A and B: Admission and prehospital temperature; C and D: Admission and prehospital heart rate; E and F: Admission and prehospital respiratory frequency; G and H: Admission and prehospital blood oxygen; I and J: Admission and prehospital SBP; K and L: Admission and prehospital DBP; M and N: Admission and prehospital shock index.
Model development and performance comparison
Using data collected from both the prehospital and admission phases, nine machine learning models were developed to predict 24-hour mortality risk in critically ill patients based on 29 candidate features. In the training set, the support vector machine (SVM) model achieved the highest discriminative performance (AUC = 0.998), followed by the multilayer perception (MLP; AUC = 0.993) and random forest (RF; AUC = 0.986) models.
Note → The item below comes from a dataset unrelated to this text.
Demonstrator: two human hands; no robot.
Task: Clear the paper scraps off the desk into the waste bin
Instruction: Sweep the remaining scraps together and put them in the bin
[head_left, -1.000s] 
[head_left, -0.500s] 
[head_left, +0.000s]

The k-nearest neighbor (KNN; AUC = 0.961), Light Gradient Boosting Machine (LightGBM; AUC = 0.959), and logistic regression (LR; AUC = 0.935) models demonstrated comparable discriminative ability, whereas the eXtreme Gradient Boosting (XGBoost), elastic net (ENET), and decision tree (DT) models yielded AUC values below 0.900. In the testing set, the elastic net (ENET) model showed the highest discriminative performance (AUC = 0.904), followed by the MLP (AUC = 0.895), logistic regression (LR; AUC = 0.891), and XGBoost (AUC = 0.887) models. The SVM, RF, and LightGBM models exhibited similar performances, with AUC values ranging from 0.860 to 0.865. In contrast, the KNN (AUC = 0.797) and DT (AUC = 0.789) models demonstrated relatively low predictive performance. Detailed performance metrics, including sensitivity, specificity, positive predictive value (PPV), negative predictive value (NPV), accuracy, and F1 score for each model, are summarized in Table 2.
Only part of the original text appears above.